- Supreme Court of the United States

Argued February 12, 1943 Decided March 8, 1943
- Full case name: Jamison v. State of Texas
- Citations: 318 U.S. 413 (more) 63 S. Ct. 669; 87 L. Ed. 869; 1943 U.S. LEXIS 889

Court membership
- Chief Justice Harlan F. Stone Associate Justices Owen Roberts · Hugo Black Stanley F. Reed · Felix Frankfurter William O. Douglas · Frank Murphy Robert H. Jackson · Wiley B. Rutledge

Case opinions
- Majority: Black, joined by Stone, Roberts, Reed, Douglas, Murphy, Jackson, Rutledge
- Concurrence: Frankfurter

= Jamison v. Texas =

Jamison v.
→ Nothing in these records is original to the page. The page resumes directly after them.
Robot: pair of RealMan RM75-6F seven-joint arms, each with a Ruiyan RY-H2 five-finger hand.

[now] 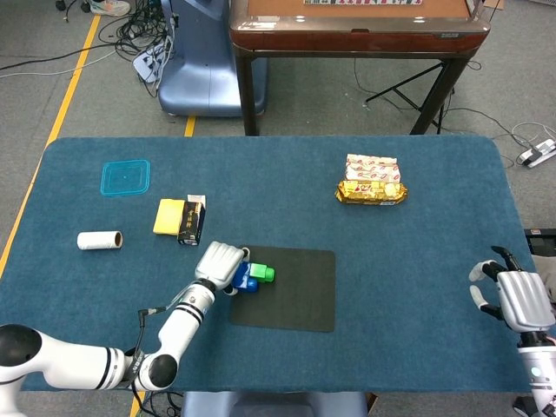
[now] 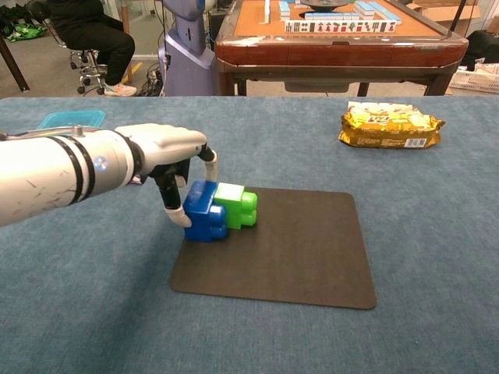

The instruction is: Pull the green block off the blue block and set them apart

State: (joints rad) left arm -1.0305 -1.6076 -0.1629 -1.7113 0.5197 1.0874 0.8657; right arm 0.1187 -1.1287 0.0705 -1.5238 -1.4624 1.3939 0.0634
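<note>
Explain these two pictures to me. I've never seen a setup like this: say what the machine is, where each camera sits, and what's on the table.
This is a two-armed robot with humanlike hands, steered remotely by a person. One picture looks down from its head, the other looks forward from its chest. The left hand grips the blue block, which is still joined to the green block at the edge of a black mat. The right hand waits open at the table's far right. Also on the blue table: snack packets, a paper roll, a yellow sponge and a blue lid.

Lab: floor cables (image 1: 130, 35), yellow floor tape (image 1: 65, 100), mahjong table (image 2: 327, 39).
</note>
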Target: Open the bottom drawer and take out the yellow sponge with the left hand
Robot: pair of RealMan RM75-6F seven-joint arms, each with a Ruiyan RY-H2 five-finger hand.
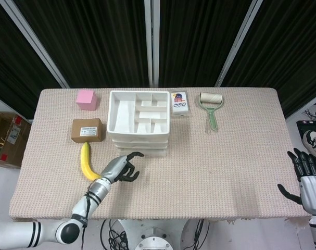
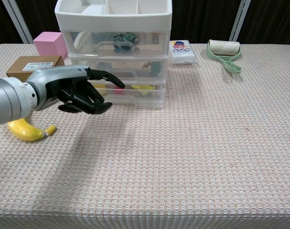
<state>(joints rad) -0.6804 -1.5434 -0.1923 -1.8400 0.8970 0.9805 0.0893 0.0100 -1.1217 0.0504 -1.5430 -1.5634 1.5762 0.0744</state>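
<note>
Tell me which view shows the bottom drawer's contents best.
The chest view: it faces the clear front of the bottom drawer, showing yellow and red items inside, partly behind the left hand. The head view looks down on the drawer unit, so that drawer is only a thin edge.

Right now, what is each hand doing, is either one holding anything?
Left hand: open, fingers spread, holding nothing, in front of the drawer unit.
Right hand: open, empty, at the table's edge.

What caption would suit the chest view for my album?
Left hand hovers open before the closed bottom drawer of a clear drawer unit.
</note>
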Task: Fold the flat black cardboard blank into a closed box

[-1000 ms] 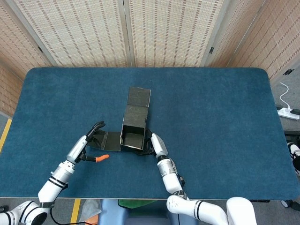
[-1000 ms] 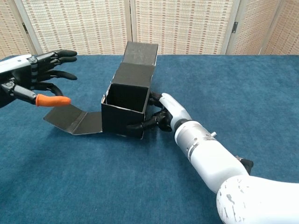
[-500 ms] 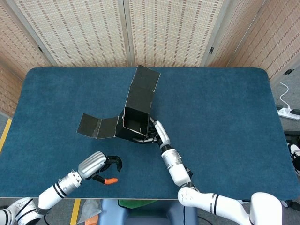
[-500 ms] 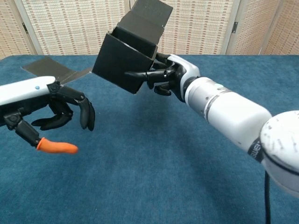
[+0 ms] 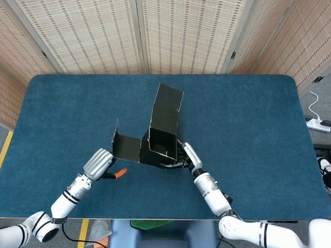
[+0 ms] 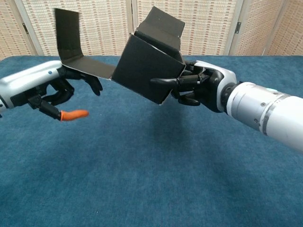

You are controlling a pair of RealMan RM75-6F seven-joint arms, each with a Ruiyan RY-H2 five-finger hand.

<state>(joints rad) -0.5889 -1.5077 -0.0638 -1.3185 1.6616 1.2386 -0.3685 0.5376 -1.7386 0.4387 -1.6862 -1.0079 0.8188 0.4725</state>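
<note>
The black cardboard box (image 6: 147, 68) is seen half folded and lifted above the blue bench (image 6: 156, 179), in the centre of the chest view and a little below the centre of the head view. It is held tilted, with its open side turned up toward the head camera, so that the dark inside is shown in the head view. One flap (image 5: 169, 96) is raised from its far wall toward the top of the frame. A second, longer flap (image 6: 75, 45) is stretched out toward the left of the frame, and its end part is bent upward.

The box is gripped by the right hand (image 6: 201, 87) at its lower right corner: dark fingers (image 6: 165, 81) are laid along the outer wall, and the others are closed under the edge.

The left hand (image 6: 52, 90) is found at the left of the chest view, just beneath the long flap. Its fingers are curled downward, and one orange fingertip (image 6: 75, 114) is pointed to the right. The upper fingers seem to be touching the underside of the flap, but whether the flap is really held cannot be told from these views.
</note>
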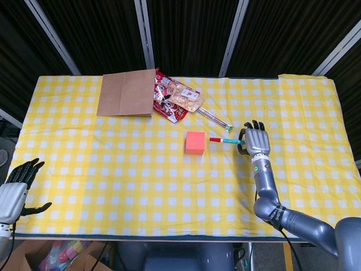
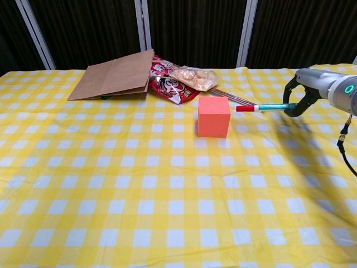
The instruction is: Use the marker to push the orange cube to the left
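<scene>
The orange cube (image 1: 195, 143) (image 2: 214, 116) stands on the checked cloth near the table's middle. My right hand (image 1: 254, 140) (image 2: 305, 92) holds the marker (image 1: 224, 140) (image 2: 265, 107), a green barrel with a red cap, lifted off the cloth. It lies level and its red tip points left at the cube, a short gap away from the cube's right face. My left hand (image 1: 16, 188) hangs open off the table's near left corner, holding nothing.
A brown paper bag (image 1: 127, 92) (image 2: 114, 76) lies at the back left. Snack packets (image 1: 176, 99) (image 2: 183, 81) and a thin wrapped stick (image 1: 216, 119) (image 2: 242, 101) lie just behind the cube. The cloth's front edge (image 1: 141, 238) runs near me.
</scene>
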You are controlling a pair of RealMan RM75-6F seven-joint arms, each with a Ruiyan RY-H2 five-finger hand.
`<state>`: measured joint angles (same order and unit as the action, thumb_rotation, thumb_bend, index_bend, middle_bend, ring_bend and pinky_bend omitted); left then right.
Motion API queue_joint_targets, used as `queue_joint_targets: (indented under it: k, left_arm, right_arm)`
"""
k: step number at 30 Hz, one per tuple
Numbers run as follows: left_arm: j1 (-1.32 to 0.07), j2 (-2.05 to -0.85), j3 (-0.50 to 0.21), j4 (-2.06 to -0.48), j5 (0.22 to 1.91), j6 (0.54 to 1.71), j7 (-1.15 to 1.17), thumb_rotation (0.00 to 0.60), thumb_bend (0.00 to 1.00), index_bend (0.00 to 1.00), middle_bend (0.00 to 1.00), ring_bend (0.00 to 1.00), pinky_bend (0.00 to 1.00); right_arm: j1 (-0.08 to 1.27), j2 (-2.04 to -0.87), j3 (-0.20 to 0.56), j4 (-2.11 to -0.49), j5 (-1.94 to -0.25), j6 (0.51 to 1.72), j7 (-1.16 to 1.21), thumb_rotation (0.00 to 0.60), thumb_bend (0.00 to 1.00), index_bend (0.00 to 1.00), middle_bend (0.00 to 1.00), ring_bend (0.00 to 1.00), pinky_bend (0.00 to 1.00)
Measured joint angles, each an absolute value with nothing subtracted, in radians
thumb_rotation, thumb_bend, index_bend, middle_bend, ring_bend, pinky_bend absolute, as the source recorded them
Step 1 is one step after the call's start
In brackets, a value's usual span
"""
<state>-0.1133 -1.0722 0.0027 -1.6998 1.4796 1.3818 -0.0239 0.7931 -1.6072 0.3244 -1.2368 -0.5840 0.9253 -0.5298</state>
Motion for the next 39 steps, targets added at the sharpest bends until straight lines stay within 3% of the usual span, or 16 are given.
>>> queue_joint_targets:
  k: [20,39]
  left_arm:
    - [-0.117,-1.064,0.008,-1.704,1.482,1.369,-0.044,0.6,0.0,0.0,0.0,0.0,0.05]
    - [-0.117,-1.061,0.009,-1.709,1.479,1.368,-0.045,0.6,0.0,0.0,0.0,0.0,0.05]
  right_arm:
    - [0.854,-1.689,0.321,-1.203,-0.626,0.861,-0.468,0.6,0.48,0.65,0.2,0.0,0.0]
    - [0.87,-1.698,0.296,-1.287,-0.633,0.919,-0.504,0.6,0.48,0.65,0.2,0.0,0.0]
State of Texas, 318 U.S. 413 (1943), was a case in which the Supreme Court of the United States held that a Dallas city ordinance, which prohibited distribution of handbills on the streets, violated the Free Exercise Clause of the First Amendment because the material being distributed is religious in its nature.

== Facts of the case ==
Jamison, a member of the Jehovah's Witnesses, was charged with distributing handbills on the streets of Dallas, Texas, in violation of an ordinance of that city which prohibits their distribution. She was convicted in the Corporation Court of Dallas, and appealed to the County Criminal Court where, after a new trial, she was again convicted and a fine of $5.00 and costs was imposed.

==Decision of the Court==
Justice Black delivered the opinion of the Court: "The state can prohibit the use of the street for the distribution of purely commercial leaflets, even though such leaflets may have 'a civic appeal, or a moral platitude' appended. They may not prohibit the distribution of handbills in the pursuit of a clearly religious activity merely because the handbills invite the purchase of books for the improved understanding of the religion or because the handbills seek in a lawful fashion to promote the raising of funds for religious purposes."